How Gremlin's reliability score works

In order to make reliability improvements tangible, there needs to be a way to quantify and track the reliability of systems and services in a meaningful way. This "reliability score" should indicate at a glance how likely a service is to withstand real-world causes of failure without having to wait for an incident to happen first. Gremlin's Reliability Score feature allows you to do just that.

When you add a service to Gremlin, Gremlin automatically generates a default suite of reliability tests for you to run on it. These tests contribute to a reliability score, which is based on how many reliability tests you've run and how many have passed or failed. This lets you measure the resilience of the service and how much additional reliability work your team may need to put into it. In addition, because Gremlin tracks your score over time, you can easily see how your reliability has improved over time, and quantify the value of your reliability/resiliency work.

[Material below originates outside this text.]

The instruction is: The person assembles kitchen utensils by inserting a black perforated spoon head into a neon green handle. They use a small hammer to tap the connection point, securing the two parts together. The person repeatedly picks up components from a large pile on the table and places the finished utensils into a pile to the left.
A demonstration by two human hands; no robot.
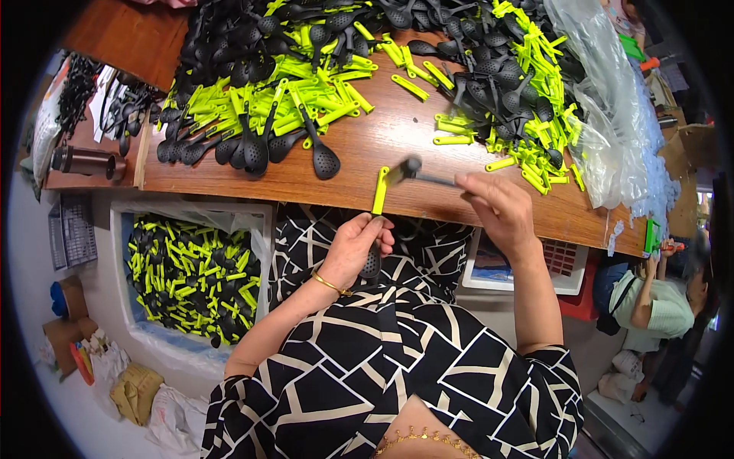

But what exactly does this score represent, and how does Gremlin calculate it? In this blog, we pick apart Gremlin's reliability score so you can get the full picture of how it works and how to customize it to your specific requirements.

What is a reliability score?

A reliability score is a calculated value between 0 and 100 that represents how reliable a particular service is. We define a service as a set of functionality provided by one or more systems within an environment, such as an authentication or checkout service, and reliability is how well we can trust that service to withstand turbulent conditions like node failures, exhausted resources, and slow or unavailable dependencies. In other words, the reliability score is based on the output from a suite of tests that measures how well we can depend on a service to remain available.

Each service that you define in Gremlin is assigned a reliability score starting at 0. To increase your score, you'll need to demonstrate that your service can pass various tests. The first set of tests, called Detected Risks, are entirely automated and simply use the Gremlin agent to scan your service's configuration details to highlight reliability risks.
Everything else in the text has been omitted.